_EXERCISE BRIEF:_ Count the lines below that contain the word "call". Give only the number.
......
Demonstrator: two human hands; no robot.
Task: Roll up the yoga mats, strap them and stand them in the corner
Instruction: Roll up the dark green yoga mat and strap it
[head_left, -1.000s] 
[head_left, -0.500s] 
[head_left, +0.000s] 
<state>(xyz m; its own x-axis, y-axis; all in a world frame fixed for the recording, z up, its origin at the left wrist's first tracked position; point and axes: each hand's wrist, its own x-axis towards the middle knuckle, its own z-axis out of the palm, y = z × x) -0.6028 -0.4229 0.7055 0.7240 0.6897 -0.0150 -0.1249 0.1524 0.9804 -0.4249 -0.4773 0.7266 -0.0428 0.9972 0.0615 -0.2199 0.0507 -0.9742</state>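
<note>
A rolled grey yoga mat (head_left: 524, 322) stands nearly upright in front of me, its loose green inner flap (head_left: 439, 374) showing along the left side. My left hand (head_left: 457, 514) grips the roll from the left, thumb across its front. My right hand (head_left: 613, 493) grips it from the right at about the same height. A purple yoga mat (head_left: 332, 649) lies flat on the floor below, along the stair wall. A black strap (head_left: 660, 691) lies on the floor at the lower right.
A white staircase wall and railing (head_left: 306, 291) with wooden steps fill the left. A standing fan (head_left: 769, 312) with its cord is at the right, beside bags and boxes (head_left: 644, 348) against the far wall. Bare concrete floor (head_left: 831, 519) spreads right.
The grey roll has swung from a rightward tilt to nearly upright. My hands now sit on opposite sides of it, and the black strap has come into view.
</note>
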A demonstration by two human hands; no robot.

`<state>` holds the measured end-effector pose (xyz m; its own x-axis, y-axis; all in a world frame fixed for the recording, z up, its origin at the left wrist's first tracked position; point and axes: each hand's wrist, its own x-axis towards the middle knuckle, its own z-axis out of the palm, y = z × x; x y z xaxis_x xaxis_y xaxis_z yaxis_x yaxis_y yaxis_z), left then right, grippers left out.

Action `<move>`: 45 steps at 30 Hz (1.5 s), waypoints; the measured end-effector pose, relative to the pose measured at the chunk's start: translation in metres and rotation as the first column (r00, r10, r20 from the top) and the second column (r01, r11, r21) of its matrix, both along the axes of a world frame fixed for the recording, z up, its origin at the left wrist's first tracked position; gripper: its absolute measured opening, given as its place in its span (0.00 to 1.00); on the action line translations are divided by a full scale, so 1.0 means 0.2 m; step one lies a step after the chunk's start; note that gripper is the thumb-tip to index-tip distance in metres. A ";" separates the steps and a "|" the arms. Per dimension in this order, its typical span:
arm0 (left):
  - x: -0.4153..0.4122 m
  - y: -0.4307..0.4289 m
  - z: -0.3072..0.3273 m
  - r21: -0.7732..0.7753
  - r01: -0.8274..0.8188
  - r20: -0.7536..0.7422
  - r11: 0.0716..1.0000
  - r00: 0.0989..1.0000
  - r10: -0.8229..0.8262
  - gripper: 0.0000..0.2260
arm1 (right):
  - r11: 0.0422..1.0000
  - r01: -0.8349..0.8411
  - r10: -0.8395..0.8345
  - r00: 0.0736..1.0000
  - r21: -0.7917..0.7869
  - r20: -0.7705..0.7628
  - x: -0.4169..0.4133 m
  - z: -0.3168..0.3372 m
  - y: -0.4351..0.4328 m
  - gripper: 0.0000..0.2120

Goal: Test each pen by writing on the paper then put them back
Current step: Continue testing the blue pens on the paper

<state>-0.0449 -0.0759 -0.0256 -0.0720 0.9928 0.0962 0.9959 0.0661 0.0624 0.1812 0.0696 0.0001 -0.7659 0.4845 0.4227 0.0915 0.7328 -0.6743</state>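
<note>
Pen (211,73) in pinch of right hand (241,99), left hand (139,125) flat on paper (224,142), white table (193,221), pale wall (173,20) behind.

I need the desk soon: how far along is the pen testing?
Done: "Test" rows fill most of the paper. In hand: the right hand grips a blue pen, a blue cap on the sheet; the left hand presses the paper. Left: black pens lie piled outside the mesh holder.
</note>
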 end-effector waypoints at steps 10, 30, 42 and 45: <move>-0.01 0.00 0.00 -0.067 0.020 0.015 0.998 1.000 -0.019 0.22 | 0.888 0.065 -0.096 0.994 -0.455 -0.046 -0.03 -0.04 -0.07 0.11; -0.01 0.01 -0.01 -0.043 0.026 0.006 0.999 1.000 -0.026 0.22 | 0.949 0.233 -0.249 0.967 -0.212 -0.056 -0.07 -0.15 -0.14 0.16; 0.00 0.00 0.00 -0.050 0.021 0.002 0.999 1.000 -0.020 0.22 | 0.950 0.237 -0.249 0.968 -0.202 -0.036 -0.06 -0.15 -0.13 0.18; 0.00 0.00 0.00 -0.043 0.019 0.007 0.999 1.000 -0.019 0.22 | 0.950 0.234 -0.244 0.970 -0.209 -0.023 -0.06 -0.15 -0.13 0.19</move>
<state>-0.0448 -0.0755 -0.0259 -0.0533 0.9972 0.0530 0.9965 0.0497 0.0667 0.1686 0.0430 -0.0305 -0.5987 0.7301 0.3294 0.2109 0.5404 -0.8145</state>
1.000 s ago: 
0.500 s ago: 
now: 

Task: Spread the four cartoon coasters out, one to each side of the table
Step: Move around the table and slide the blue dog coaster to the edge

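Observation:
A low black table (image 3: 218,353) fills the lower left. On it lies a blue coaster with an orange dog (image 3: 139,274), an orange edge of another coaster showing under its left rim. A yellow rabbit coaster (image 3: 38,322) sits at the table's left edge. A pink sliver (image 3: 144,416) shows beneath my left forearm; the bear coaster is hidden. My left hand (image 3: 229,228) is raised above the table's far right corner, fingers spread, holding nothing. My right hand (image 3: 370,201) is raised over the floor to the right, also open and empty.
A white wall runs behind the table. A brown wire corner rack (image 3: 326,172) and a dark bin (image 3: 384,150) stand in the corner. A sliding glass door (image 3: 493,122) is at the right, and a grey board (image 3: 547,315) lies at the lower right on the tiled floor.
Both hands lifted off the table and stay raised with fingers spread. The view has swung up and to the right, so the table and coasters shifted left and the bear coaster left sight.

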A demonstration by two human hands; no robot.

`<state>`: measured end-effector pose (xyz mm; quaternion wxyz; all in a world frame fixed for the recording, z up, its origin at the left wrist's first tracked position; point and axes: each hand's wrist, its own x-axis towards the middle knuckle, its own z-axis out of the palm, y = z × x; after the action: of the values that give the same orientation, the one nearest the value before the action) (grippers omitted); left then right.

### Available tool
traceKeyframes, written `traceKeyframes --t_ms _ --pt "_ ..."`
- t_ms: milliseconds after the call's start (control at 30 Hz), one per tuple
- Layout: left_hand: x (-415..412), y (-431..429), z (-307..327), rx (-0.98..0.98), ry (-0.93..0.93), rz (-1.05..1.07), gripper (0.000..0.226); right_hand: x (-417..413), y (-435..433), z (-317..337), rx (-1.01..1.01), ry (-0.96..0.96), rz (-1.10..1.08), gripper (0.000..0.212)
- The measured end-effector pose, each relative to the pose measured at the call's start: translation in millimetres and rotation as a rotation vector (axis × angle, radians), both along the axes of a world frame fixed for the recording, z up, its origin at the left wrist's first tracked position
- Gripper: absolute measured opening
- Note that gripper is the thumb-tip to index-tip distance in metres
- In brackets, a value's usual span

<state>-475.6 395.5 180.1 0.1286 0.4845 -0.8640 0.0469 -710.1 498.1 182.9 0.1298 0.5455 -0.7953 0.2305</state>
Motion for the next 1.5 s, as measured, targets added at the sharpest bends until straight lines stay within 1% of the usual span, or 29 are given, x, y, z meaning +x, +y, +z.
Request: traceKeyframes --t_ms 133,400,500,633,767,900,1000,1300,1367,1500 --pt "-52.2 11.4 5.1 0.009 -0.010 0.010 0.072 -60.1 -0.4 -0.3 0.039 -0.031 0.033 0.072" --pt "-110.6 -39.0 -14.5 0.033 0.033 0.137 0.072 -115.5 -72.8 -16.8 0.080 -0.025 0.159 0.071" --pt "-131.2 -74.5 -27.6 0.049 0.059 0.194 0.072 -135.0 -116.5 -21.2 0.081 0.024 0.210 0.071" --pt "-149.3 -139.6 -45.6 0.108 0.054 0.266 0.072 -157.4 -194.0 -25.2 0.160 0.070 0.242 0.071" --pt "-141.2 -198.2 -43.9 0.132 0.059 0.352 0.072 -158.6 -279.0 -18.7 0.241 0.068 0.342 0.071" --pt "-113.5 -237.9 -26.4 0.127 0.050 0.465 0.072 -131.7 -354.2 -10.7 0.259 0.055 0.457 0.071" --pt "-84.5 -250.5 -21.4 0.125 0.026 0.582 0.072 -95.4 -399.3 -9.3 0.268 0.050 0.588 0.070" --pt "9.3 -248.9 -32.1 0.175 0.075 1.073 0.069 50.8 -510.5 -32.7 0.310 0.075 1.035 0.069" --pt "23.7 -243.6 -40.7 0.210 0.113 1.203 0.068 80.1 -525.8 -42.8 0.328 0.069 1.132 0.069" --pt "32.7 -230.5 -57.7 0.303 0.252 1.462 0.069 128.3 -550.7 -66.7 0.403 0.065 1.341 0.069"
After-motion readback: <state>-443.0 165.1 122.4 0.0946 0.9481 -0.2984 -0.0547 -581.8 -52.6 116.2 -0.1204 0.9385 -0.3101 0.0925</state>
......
_THE ANSWER:_ 2